In 1929 she enrolled in the École du Louvre.

In 1936, she married Auguste Nemours.

In 1941 Nemours attended to the Andre Lhote Academy. In 1945, she began writing poetry. While for the first time at the Salon of Sacred Art she exhibited in 1946 until 1979.

Nemours established her style in 1949 she then used her form of media to conduct research on the interplay of lines and their relationship to colored surfaces, angles, the point of geometric shapes, horizontal and vertical.

From 1949 through 1992 Nemours participated in the Salon des Réalités Nouvelles.

In 1950, Midi la lune, her collection of poems was published.

In the late 1950s Nemours traveled to Haiti.

Nemours exhibited at a variety of venues culminating in a retrospective at the Centre Georges Pompidou in 2004.

Nemours died 27 January 2005 in Paris.

==Artistic style==
Before any development, she made measurements, studies, sketches and drawings. Then she went into the essential, black and white or color; for her, the color is "pure energy." Following an apprenticeship, she developed her vision at various studios and most notably Fernand Léger’s. Inspired by Léger, Nemour softens her edges of shapes and lines, imbuing her canvases with sensuality of the act of painting itself. She worked in black and white and bold colors, and honed her visual vocabulary to horizontal and vertical planes, right angles, lines, rectangles, and ultimately, the square, her ideal representation of universal harmony. She works in series thus from 1965- 1970: the square becomes the key size of her work. Although she stopped painting in 2002, she is honored now and in the future by the artists who have worked consistently and innovatively in the field of thought asserting their own vision.

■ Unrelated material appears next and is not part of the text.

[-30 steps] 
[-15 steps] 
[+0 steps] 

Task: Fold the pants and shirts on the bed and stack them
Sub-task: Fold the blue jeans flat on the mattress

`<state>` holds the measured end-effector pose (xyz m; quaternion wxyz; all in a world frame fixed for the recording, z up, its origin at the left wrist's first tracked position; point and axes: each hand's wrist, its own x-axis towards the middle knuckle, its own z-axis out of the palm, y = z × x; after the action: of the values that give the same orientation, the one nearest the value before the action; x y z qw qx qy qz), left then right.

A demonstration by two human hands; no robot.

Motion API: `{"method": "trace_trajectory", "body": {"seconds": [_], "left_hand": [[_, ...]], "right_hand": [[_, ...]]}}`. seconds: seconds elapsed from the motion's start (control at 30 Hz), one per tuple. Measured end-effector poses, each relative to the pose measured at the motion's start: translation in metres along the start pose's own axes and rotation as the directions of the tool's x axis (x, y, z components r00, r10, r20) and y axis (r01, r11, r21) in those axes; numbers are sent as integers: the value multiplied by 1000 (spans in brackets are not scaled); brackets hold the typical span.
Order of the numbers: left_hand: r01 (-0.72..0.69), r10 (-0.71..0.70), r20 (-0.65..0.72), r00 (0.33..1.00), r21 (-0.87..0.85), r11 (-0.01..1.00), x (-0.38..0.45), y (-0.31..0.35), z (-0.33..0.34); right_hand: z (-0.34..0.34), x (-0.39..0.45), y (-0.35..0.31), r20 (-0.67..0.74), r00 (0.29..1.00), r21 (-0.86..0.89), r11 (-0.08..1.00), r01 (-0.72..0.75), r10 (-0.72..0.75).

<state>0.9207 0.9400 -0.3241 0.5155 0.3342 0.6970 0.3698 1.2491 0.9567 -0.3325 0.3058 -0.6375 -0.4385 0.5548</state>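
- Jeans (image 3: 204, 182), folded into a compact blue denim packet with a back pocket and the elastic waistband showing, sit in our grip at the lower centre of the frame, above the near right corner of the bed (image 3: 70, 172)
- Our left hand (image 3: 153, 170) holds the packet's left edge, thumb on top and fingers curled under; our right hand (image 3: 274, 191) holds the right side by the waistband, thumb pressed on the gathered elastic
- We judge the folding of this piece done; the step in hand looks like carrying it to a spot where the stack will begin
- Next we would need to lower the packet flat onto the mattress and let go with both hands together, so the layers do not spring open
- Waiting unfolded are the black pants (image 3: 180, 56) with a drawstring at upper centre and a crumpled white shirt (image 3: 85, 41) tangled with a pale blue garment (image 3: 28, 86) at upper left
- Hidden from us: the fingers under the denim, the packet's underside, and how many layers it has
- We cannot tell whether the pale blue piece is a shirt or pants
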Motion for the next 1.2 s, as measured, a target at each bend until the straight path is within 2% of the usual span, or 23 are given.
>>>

There have been several articles about Aurelie Nemours, including '11th Edition of Artparis Welcomed 43.000 Visitors' written for ArtDaily in 2009. As well numerous works by the artist have been sold at auction, including 'RYTHME DU MILLIMETRE SB' sold at Artcurial Briest-Poulain-F. Tajan 'Contemporary Art 2 ' in 2012 for $91,005.

Nemours' work was included in the 2021 exhibition Women in Abstraction at the Centre Pompidou.